Impacto dos Auxílios e Benefícios
Os auxílios e benefícios correspondem a mais de 43% do rendimento líquido dos magistrados, com previsão de ultrapassarem 50% em breve. Isso resulta em remunerações que frequentemente excedem o teto constitucional, fixado atualmente em R$ 46.366,19, de maneira indireta e, muitas vezes, sem incidência de impostos.
Evolução Salarial
Entre 2023 e 2024, o rendimento líquido médio de juízes aumentou de R$ 45.050,50 para R$ 54.941,80, uma alta de 21,95%. O estudo apontou ainda que, em fevereiro de 2025, este valor atingiu R$ 66.431,76. Esses aumentos são atribuídos a verbas classificadas como indenizatórias, que não são taxadas como salários, criando desigualdade dentro do funcionalismo público, visto que apenas 0,06% dos servidores se beneficiam dessas brechas.
A diretora executiva do Movimento, Jessika Moreira, destacou que os supersalários são um problema estrutural remanescente desde a Constituição de 1988. Apesar das tentativas legislativas, essas iniciativas ainda não foram efetivas para conter tal problemática. A organização alerta que, se a tendência persistir, os valores dos supersalários podem dobrar nos próximos dois anos.
Prioridade na Reforma Administrativa
Com a situação alarmante, o Movimento Pessoas à Frente defende a erradicação dos supersalários como uma prioridade na reforma administrativa que está em debate no Congresso Nacional. Essa proposta está sendo analisada por um grupo de trabalho na Câmara dos Deputados, liderado pelo deputado Pedro Paulo (PSD-RJ).

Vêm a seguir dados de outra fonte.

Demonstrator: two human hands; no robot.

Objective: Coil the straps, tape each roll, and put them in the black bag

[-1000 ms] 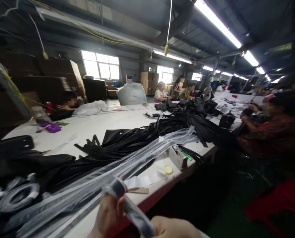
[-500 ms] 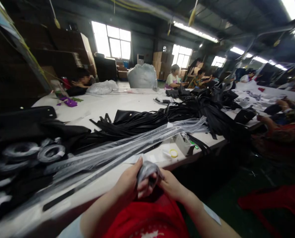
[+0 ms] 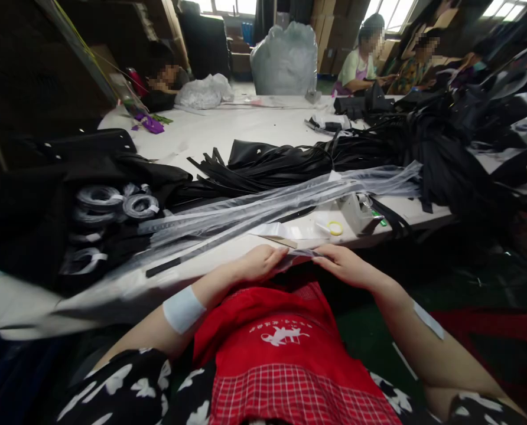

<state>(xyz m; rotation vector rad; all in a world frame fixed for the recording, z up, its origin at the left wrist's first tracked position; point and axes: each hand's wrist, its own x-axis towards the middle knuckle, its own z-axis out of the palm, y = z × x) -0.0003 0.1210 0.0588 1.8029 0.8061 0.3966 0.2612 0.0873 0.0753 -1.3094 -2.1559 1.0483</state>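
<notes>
At the front edge of the table, my left hand (image 3: 263,261) and my right hand (image 3: 342,264) pinch a greyish clear plastic strip (image 3: 302,252) between them. The strip runs short and nearly level from one set of fingertips to the other; whether a strap lies inside it I cannot tell. Just beyond my hands lie long clear plastic sleeves (image 3: 254,208), stretched across the table, and a flat white packet (image 3: 267,230). Several coiled, plastic-wrapped straps (image 3: 140,206) are piled on black material to my left.
A heap of loose black straps (image 3: 299,158) crosses the white table (image 3: 228,127). Near the front edge are a yellow ring (image 3: 335,228) and a grey dispenser-like box (image 3: 358,213). People sit across the table, beside a large plastic-covered bundle (image 3: 285,59).
My view has tilted down. The grey plastic, bunched around my fingers before, now spans a gap between my hands, which have moved apart. My left hand's fingers have come out of the bundle.
</notes>
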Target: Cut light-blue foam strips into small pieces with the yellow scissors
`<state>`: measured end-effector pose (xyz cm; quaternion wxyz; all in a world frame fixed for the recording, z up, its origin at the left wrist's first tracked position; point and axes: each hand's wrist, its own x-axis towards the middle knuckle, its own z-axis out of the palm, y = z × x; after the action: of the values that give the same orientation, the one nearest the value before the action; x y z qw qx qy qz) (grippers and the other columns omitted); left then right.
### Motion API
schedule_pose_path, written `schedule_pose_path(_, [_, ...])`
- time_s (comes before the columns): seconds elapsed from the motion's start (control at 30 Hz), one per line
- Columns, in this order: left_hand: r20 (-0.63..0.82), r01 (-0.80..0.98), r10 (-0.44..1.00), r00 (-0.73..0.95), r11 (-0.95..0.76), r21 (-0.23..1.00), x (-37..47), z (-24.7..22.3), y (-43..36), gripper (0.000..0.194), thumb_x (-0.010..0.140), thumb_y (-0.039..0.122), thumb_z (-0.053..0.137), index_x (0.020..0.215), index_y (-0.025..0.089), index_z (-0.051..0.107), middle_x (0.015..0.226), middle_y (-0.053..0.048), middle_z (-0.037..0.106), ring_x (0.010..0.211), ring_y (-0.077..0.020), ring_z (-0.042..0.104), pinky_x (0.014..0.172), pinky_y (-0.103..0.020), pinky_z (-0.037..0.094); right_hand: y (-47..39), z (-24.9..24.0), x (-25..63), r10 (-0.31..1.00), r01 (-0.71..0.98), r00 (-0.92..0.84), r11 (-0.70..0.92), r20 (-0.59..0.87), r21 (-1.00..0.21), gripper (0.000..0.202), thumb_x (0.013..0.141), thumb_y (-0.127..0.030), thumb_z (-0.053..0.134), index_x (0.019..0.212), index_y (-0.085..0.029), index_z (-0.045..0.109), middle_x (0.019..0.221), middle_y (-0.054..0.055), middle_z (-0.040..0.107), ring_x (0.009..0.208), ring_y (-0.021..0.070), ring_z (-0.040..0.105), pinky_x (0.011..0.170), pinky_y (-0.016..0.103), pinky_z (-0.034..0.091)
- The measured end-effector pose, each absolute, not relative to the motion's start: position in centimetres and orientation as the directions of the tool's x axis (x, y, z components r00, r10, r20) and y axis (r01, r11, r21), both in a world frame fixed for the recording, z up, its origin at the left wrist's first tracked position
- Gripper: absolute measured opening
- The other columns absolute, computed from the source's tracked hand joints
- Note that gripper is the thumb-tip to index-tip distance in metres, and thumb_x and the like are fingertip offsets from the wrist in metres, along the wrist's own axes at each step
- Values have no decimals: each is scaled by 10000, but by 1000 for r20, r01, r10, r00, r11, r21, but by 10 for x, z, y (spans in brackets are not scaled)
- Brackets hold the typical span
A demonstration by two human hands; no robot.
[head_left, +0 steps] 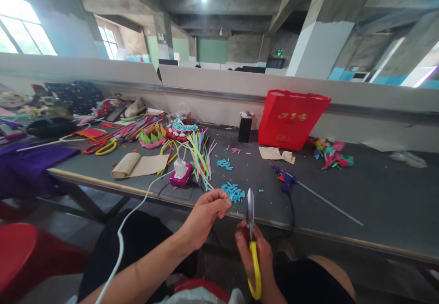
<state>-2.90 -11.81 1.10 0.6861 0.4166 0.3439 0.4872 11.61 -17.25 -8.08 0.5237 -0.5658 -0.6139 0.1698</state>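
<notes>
In the head view, our right hand is gripping the yellow-handled scissors in front of us, near the table edge; the blades are pointing upward, likely so that the tips are facing away from our palm. Our left hand is pinching narrowly beside them, though we cannot tell whether its fingertips are holding anything. Short, flat blue pieces are lying just beyond, seemingly within easy reach. Slender, smooth strips are fanning out behind the glossy purple power block, while the plastic glue gun is resting farther right.
</notes>
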Motion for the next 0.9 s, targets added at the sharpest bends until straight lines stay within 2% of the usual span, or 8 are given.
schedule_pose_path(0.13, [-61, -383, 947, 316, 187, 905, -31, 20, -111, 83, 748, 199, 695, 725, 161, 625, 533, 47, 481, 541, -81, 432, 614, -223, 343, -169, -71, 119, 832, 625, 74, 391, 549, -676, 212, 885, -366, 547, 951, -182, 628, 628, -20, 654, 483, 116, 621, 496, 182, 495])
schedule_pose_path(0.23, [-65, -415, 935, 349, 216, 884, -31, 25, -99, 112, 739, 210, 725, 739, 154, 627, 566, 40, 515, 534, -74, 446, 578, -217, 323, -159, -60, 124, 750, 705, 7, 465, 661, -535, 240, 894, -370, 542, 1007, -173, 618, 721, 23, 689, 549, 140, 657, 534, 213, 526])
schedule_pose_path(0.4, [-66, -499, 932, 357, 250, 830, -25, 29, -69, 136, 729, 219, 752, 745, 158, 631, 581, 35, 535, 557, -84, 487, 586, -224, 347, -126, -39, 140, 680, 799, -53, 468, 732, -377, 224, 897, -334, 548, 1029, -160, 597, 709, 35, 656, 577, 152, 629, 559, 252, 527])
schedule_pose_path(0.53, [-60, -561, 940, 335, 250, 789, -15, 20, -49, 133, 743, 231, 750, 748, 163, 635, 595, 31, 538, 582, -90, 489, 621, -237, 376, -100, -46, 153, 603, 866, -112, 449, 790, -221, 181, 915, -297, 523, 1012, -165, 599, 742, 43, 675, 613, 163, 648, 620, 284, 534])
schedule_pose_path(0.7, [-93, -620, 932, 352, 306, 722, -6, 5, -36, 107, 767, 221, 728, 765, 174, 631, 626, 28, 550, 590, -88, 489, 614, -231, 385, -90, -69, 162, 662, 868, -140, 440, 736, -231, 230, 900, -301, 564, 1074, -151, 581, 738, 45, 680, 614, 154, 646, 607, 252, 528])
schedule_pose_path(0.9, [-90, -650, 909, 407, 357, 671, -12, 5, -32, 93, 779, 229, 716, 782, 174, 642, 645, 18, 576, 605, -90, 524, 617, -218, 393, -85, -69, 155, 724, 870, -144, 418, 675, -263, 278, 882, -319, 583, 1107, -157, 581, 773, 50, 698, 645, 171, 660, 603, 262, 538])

Em parceria com uma coalizão de dez organizações da sociedade civil, o Movimento elaborou um manifesto com nove medidas para combater os altos salários no setor público, incluindo:
- Classificação adequada das verbas entre remuneratórias e indenizatórias;
- Limitação das verbas indenizatórias com critérios claros;
- Aplicação do Imposto de Renda sobre verbas remuneratórias;
- Reforço da transparência na remuneração pública;
- Exigência de lei para criação de qualquer adicional salarial;
- Eliminação de classificações indevidas;
- Fim da vinculação automática entre subsídios;
- Definição de pagamentos acima do teto como improbidade administrativa;
- Criação de barreiras ao pagamento de retroativos.
Outras Propostas do Movimento
O Movimento também sugere o fim de benefícios concentrados no sistema de Justiça, que incluem férias de 60 dias convertidas em dinheiro, licenças por tempo de serviço, e gratificações indevidas.
No início de junho, o ministro da Fazenda, Fernando Haddad, reforçou que a reforma administrativa deve priorizar a discussão sobre os supersalários. No ano passado, o governo apresentou uma proposta de emenda constitucional para limitar esses salários, mas teve seu impacto reduzido pelo Congresso, que optou por regulamentações mais flexíveis.
O Movimento Pessoas à Frente é uma organização plural e suprapartidária, dedicada a propor políticas de melhoria na gestão de pessoas no setor público, com foco em equidade e lideranças. A parceria com especialistas e representantes da sociedade civil visa criar um ambiente mais justo e transparente na administração pública.